Verjährte Zinsen

  • Hallo zusammen,

    bräuchte mal wieder Euren Rat.

    Beschwerde gegen Zuschlagsbeschluss (verkündet am 08.03.2012). U.a. wird gerügt, dass die Versteigerung aus der vorliegenden Grundschuldbest.-urkunde nicht hätte durchgeführt werden dürfen. Es würde sich um einen fehlerhaften Titel handeln. Beigefügt wurde der Beschwerde eine einfache Kopie eines Anerkenntnisurteils vom 16.03.2012. Tenor: Die Zwangsvollstreckung aus der vollstreckbaren Grundschuldbestellungsurkunde vom.... wird hinsichtlich der Grundschuldzinsen für den Zeitraum vom ... bis... (Zinsen aus 2006) für unzulässig erklärt. Die Gl. hatte dies anerkannt.

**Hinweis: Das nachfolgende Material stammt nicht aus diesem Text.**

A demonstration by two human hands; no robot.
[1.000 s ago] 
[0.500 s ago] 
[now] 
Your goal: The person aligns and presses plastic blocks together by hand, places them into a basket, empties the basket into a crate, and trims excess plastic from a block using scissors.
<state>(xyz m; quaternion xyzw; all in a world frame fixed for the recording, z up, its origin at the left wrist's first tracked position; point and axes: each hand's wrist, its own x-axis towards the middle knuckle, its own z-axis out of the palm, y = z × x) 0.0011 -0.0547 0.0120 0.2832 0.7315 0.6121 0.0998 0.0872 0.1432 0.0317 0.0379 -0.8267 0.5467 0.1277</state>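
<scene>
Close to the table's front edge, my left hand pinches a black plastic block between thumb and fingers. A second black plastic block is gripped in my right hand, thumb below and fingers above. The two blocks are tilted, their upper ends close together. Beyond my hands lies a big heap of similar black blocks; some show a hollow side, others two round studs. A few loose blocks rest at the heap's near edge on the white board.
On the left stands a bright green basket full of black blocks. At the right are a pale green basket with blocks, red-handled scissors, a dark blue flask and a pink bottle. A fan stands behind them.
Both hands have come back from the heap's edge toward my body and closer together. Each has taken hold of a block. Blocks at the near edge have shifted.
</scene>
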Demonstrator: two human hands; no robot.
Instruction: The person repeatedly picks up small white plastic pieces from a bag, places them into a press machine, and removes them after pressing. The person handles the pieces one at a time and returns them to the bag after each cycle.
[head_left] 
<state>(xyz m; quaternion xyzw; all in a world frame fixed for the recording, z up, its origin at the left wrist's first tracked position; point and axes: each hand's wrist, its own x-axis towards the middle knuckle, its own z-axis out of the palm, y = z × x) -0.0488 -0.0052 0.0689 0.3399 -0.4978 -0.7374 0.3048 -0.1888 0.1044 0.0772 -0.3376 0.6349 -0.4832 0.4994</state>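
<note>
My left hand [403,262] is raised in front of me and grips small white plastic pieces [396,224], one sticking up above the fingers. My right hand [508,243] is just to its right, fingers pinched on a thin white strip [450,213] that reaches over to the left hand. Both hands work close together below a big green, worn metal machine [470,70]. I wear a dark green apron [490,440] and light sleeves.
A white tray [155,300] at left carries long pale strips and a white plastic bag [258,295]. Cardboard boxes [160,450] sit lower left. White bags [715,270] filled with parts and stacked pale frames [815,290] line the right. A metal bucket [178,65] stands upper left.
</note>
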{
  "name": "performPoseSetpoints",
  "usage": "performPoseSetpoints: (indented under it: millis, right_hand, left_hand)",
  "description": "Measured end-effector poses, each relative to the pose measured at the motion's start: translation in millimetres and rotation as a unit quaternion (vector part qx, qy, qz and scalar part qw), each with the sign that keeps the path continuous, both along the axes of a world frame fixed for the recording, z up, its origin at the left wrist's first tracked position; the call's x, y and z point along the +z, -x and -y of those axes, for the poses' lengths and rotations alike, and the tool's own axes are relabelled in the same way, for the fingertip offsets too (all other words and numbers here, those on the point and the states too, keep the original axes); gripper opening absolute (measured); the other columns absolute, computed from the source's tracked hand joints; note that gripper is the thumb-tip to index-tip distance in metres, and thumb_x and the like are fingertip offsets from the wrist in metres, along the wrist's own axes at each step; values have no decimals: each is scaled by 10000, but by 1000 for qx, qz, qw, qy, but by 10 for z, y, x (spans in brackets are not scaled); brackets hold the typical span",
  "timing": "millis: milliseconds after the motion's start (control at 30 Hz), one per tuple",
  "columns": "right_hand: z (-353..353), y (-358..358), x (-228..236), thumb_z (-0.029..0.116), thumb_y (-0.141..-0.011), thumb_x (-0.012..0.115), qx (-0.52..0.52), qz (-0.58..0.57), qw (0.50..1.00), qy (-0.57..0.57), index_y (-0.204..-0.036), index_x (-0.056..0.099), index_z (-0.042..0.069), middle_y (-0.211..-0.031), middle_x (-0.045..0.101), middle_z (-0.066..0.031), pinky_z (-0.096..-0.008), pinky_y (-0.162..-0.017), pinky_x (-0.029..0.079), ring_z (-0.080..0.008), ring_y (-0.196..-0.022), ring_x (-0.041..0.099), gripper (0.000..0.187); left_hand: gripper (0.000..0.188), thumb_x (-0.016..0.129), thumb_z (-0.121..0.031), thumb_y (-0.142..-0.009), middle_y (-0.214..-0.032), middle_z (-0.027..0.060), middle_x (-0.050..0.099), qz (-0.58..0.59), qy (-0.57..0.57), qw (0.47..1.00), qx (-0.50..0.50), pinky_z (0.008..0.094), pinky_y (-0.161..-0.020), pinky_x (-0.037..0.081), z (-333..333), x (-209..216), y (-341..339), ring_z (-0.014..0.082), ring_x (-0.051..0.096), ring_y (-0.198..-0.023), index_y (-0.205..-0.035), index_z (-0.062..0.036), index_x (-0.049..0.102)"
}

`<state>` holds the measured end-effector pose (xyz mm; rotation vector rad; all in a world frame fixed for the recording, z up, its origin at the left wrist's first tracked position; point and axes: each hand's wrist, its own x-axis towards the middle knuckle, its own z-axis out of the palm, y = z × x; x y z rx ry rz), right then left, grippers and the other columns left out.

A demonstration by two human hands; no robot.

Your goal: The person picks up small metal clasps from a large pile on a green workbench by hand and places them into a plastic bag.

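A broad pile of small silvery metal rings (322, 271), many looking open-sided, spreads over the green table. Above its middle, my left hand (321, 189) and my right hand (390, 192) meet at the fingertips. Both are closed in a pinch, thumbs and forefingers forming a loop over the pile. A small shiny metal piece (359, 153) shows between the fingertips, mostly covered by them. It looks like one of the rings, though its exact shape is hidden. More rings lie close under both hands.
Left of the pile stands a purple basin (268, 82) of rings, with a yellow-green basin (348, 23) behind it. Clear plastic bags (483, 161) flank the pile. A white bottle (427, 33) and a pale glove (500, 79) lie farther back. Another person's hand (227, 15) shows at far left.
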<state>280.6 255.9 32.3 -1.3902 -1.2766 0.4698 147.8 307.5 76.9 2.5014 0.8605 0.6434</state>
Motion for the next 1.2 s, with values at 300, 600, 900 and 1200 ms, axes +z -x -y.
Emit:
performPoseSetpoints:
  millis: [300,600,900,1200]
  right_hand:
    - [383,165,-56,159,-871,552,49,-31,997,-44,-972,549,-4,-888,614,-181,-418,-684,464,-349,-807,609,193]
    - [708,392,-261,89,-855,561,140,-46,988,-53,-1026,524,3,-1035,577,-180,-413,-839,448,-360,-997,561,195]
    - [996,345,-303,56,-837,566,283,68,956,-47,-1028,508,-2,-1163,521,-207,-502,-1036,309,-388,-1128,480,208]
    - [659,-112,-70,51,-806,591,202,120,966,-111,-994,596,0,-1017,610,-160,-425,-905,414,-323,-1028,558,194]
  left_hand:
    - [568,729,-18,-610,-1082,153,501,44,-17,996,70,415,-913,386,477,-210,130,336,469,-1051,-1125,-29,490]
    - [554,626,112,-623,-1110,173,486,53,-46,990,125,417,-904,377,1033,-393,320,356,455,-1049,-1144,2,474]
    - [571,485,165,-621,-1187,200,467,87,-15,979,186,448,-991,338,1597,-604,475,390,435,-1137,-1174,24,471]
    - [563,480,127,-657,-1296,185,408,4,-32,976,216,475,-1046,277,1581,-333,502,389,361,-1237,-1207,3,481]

    Betrieben wird das Zwangsversteigerungsverfahren wegen dinglicher Ansprüche. Mit Schreiben vom 15.02.2012 hat die Gl. ihren Antrag bzgl. der Zinsen aus 2006 zurückgenommen. Am selben Tag wurde das Verfahren insoweit aufgehoben. Am 17.02.2012 fand die Versteigerung statt.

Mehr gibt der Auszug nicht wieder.